Problem to solve → Copy each line in the data below that contains the word "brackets".

Recorded information →
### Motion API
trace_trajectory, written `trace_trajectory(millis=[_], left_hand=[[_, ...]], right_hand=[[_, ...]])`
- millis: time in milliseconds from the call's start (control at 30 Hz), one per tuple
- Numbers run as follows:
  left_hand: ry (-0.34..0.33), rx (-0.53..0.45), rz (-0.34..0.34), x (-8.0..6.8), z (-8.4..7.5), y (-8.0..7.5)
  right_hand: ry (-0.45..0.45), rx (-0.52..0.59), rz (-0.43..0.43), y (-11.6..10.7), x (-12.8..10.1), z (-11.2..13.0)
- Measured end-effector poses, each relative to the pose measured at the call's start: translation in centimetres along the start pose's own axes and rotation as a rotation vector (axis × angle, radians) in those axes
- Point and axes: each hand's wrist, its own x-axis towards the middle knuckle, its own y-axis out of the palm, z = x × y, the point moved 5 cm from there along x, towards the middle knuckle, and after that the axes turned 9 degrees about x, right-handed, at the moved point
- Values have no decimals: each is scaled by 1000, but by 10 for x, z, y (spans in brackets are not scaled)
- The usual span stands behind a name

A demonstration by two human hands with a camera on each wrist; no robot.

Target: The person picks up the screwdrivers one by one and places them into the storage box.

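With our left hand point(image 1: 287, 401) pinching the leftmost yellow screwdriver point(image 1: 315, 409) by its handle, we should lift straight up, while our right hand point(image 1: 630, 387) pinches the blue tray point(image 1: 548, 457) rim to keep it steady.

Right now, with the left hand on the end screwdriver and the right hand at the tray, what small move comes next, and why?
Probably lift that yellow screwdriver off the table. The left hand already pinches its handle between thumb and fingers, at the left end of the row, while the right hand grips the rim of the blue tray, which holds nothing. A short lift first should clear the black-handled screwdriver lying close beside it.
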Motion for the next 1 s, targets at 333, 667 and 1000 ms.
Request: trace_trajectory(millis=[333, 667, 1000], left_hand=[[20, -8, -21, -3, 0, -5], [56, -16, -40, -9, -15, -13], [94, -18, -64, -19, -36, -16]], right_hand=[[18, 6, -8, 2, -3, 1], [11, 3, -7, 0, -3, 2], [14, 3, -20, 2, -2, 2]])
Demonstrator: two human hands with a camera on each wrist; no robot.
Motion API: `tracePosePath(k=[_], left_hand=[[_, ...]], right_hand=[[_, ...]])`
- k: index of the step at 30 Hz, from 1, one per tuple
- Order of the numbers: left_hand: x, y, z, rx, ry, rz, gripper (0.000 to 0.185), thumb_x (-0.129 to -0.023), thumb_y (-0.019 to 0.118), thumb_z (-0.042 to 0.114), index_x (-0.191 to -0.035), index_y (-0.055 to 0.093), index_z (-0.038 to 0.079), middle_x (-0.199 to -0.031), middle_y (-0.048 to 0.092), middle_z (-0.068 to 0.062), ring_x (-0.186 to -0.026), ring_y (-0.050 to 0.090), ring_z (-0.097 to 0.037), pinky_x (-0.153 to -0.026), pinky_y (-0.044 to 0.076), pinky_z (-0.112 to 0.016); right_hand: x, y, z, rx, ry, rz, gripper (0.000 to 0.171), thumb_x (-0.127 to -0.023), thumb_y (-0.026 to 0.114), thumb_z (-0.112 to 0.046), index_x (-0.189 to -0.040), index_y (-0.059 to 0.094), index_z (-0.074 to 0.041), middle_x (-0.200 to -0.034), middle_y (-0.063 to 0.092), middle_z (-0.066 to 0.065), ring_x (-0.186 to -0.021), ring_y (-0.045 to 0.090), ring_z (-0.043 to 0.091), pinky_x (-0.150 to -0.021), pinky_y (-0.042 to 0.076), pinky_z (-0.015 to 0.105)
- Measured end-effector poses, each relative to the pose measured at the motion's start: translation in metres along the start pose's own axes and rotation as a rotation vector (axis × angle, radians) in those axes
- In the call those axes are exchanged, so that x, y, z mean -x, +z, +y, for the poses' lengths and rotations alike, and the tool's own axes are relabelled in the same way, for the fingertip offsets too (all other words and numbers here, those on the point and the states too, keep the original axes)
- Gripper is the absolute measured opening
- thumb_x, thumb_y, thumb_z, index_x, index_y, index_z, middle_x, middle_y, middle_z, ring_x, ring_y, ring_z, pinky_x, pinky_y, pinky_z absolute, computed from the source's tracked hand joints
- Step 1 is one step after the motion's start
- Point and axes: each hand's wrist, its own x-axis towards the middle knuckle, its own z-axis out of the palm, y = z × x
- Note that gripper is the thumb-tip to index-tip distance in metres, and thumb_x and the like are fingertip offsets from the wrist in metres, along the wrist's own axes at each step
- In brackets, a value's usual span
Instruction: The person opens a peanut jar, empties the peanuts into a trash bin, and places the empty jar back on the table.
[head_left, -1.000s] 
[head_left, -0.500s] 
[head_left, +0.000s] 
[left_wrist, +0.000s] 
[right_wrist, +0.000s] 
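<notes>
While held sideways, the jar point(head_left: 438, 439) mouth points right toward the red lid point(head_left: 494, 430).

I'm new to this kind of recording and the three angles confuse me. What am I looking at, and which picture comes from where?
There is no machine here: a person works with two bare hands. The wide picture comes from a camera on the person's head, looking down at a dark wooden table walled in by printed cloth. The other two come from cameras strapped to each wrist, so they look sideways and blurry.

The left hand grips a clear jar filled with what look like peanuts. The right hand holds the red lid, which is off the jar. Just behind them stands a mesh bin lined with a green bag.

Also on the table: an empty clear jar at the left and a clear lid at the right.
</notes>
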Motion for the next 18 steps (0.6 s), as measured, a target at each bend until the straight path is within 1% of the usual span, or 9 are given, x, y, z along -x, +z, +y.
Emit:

Task answer →
- Values have no decimals: each is scaled by 1000, but by 10 for x, z, y (spans in brackets are not scaled)
- In brackets, a value's usual span

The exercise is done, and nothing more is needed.